The main difference in these two ways of calling functions to operate on a variable is that for certain data types there are functions which are specific to that data type, so these functions are attached to the variable directly. For example, the `upper()` function would not make sense for any other data type other than strings, so Python makes it so this function is attached to string data types specifically and directly. This is in contrast to something like the `type` function which can take *any* data type as the input, so it is left as a generic function.  In general, when we call something in `variable.function()` form, we will call this a function call just like when we do `function(variable)` although you will also see the `variable.function()` form called a method.  We'll see more of this as we go along. 

### Using Lists in Python

The **list** is another common data type, which can hold more than one value at a time and allow us to access (or index into) these.  Lists can hold numbers or strings.  Let's look at a simple example - note that we use **square brackets** to indicate the new list:

In [None]:
fruits = ['orange', 'apple', 'pear', 'banana', 'kiwi', 'apple', 'banana']
fruits # just typing the list name here will show the list in the notebook outbook

In [None]:
print(fruits) # accomplishes the same thing as above

In [None]:
type(fruits) # this will tell us what type of data structure fruits is ...
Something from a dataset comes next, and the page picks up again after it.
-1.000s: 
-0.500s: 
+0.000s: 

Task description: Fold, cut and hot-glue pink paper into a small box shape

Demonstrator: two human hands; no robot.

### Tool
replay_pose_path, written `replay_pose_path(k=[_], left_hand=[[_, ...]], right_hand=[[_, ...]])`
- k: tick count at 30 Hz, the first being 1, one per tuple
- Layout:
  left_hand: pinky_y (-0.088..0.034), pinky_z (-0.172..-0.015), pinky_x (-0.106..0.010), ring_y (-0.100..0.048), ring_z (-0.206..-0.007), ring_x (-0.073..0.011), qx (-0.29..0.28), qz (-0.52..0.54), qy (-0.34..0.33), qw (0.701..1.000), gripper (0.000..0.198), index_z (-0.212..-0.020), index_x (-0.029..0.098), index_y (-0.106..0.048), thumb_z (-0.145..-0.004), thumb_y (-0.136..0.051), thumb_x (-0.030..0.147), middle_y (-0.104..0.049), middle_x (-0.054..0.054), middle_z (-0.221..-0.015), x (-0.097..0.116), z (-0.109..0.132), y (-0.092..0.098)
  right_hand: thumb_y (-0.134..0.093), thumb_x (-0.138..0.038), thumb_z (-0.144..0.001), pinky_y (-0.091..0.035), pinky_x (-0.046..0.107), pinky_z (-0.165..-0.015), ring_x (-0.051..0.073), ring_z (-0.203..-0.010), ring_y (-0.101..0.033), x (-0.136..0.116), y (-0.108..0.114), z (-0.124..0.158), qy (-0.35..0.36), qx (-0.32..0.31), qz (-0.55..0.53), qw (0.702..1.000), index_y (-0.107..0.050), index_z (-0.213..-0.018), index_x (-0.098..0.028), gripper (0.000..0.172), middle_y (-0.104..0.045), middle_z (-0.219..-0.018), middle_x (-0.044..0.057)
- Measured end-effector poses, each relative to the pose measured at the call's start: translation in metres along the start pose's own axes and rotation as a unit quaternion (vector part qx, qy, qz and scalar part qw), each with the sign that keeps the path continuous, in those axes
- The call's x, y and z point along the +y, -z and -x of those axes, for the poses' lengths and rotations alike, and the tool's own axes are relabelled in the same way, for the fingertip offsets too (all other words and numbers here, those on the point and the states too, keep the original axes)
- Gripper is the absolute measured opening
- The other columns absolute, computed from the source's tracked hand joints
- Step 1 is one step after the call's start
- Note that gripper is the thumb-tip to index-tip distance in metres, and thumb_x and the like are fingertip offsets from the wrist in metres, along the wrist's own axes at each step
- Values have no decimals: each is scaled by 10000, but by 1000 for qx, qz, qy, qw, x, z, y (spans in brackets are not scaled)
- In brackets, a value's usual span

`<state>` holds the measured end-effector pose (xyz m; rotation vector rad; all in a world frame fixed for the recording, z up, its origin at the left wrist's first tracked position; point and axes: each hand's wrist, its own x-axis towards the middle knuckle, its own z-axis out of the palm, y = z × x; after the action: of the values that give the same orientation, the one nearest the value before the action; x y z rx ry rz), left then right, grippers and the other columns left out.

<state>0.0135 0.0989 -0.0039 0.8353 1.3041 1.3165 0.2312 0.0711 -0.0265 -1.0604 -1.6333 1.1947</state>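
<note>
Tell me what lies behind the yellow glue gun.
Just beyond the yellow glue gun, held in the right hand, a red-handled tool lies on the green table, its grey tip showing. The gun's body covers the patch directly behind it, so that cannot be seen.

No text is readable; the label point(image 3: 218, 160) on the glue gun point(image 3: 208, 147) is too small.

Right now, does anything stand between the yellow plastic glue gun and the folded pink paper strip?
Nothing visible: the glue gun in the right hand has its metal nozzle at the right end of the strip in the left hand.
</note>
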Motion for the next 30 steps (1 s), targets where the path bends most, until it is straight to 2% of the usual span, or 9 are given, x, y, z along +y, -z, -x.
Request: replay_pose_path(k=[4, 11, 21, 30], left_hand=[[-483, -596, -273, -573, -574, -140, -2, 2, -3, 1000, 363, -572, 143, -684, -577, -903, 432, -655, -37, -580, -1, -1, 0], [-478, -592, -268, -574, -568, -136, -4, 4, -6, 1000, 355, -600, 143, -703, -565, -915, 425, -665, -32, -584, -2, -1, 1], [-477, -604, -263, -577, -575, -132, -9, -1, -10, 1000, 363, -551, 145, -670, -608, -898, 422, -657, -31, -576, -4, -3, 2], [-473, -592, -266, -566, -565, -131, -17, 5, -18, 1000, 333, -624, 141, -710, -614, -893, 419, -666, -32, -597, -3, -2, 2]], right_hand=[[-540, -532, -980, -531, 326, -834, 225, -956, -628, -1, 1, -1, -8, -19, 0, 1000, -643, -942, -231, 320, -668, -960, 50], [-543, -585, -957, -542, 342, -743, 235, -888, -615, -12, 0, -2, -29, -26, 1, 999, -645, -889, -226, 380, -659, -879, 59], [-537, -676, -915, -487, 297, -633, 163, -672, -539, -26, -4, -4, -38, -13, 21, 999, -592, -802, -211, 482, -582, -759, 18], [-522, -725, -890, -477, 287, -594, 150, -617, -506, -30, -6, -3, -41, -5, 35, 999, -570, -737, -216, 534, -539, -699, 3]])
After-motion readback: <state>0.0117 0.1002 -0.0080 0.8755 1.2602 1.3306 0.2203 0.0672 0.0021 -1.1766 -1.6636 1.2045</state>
Because Python is an object-oriented langauge, any [data type](https://docs.python.org/3/library/stdtypes.html#) or class (which in Python are now essentially the same thing) may have a set of methods that are associated with that data type.  Let's continue using our list called `fruits` to look at some examples of how this works.

For instance, the `list` class (which is what `fruits` is) has several methods you can use (see [here](https://docs.python.org/3/tutorial/datastructures.html#more-on-lists)), including one called `count`.  For instance, if we wanted to know how many times the string _apple_ appears in the list fruits, we could type the following command:

In [None]:
fruits.count('apple') # will return the number of times 'apple' appears in the list 'fruits'

Python also allows us to locate the position of a value in a list.  Let's see if we can find the location of the first instance of 'banana' using the `.index` method:

In [None]:
fruits.index('banana') # returns the position of the first instance of banana in the list 'fruits'

**Whoa**, **wait**.  If we count the number of words in the 'fruits' list until we find the first instance of 'banana' we would likely count it as being in position 4, not 3.  What's going on here? 

### An aside on zero-based counting in Python

The answer is that Python is a zero-index language.  Instead of starting to count at 1, Python counts starting at zero. So in the 'fruits' list, orange is in position 0 (the 0th position), apple is in position 1, pear is in position 2, and banana is in position 3!

Yes, this is really counterintuitive and I personally still struggle with it (especially coming from MATLAB and FORTRAN which start numbering with 1).  The reason for zero indexing is largely [mathematically motivated](https://www.cs.utexas.edu/users/EWD/transcriptions/EWD08xx/EWD831.html), where describing e.g. ranges of values is more naturally thought about with respect to zero, whereas index schemes that start at 1 are more typical of counting things.  Unfortunately, most of us do tend to think of numbers as primarily for counting ('I have 2 eggs', 'Take the 3rd right turn').  See discussion and links here: https://craftofcoding.wordpress.com/2017/03/12/why-1-based-indexing-is-ok/

This is definitely a challenge to using Python - we will encounter a number of non-intuitive consequences of this aspect of Python during the class. 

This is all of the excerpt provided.